Before we get further, I want to make an amendment to my Ptolemaic system. It was bothering me that alchemically, the metals weren’t lining up with the Chandrian planets.

I think I got Ferule and Cyphus backwards. Here’s why:

Ferule means “rod,” but we’re talking about a character who is the name of iron and potentially the source of a lot of the chilling and the rest. I assumed this was the Caduceus, but that’s because of another pet theory. Meanwhile, Cyphus is another name for Thessaly. Which, under the older name, was the kingdom of Aeolus, the keeper of the names of the wind. Much more mercurial, that. Plus Mars is the rod wielder, the warrior of the Sun.

So yeah, I think Ferule is the Mars analogue (iron) and Cyphus is the Mercury / wind analogue (quicksilver). Cyphus being Mercury makes him wielder of the healing rod the Caduceus of the Hermetic arts. Making him Caduceus. Which complicates the thing with the Maer. Because maybe, after all, he isn’t poisoning him. We’ll get there. But yes, I assume Caduceus is one of the seven.

Turn your hymnal (assuming, once again, we’re singing the Song of Fire and Thunder) to the appropriate page and chapter. First thing that sticks out to me is that Abenthy has Apollo-level wisdom. “Twinkling eyes” like a star. His hair literally orbits his head. His eyebrows are burned off “in the course of his alchemical pursuits.” Aside from blood and burning hair, how does this not scream “The Sun” to everyone else? 

I think that he “never exercised his wit at the expense of others” says more about him than anything. Again, Alpha and Beta are his donkeys. A and B for A-B-C. 

He would sing. Many sun gods are also gods of music and, if Abenthy is Haliax and Haliax is Lanre of the Lute, then it would make sense here to have a man whose “bright, reckless tenor… wandering off, looking for notes in the wrong places.” Wandering off looking for notes in the wrong places seems precisely the follow of the singer, Lanre.

That there’s no conceit in him probably just means it was literally burned out of him. Or maybe he’s just a good old man and I have no idea what I’m talking about. Also entirely possible.

“Tablorlin the Great went [to the University] to learn the names of all things.” Do we have any indication either way that this gets explored again? 

The closest we might get, outside of Elodin’s play at Taborlin in WMF — his playing through the story — is this potentially double entendre: 

“It was only then that I realized my life had taken a step in a new direction. Up until now, I had been playing at being a young Taborlin. I had spun lies around myself, pretending to be a storybook hero.” 

This paragraph could be read with a lexical ambiguity as if “playing at being a young Taborlin” means spinning lies around yourself. That Taborlin made up his story too.

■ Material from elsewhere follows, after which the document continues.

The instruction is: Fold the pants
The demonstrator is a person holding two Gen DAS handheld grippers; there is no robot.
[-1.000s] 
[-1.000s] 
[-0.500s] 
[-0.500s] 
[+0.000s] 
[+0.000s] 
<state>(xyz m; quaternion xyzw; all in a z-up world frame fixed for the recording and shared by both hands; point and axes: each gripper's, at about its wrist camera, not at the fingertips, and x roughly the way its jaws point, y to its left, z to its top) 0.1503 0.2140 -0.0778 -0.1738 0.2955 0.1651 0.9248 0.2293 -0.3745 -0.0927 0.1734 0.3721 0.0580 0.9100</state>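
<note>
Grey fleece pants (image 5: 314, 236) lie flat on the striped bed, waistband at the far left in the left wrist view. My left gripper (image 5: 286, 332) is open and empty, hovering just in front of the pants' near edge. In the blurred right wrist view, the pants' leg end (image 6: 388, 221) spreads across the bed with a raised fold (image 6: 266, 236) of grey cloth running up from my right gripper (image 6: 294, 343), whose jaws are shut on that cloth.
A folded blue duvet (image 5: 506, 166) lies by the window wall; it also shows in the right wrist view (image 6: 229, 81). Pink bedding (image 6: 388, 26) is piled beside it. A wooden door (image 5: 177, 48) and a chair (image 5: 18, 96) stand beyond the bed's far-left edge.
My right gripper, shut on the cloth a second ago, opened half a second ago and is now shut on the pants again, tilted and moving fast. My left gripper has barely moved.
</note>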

In which case, Taborlin isn’t his real name.

READ NEXT:  Name of the Wind analysis — Chapter 13

It’s interesting that he straight up says that here. My money is still on Elodin is Taborlin. 

And I want to take a second to say that the reason we’re constantly doing this is because (1) Kvothe has met these beings twice, so we’re supposed to be guessing at this mystery and (2) clearly he’s met multiple immortals in this story. Not just one or two.

I want to write a personal note here, one of the reasons these books so deeply resonated with me. I felt this with HP during the sorting hat thing, but so much more in this chapter when it originally came out. 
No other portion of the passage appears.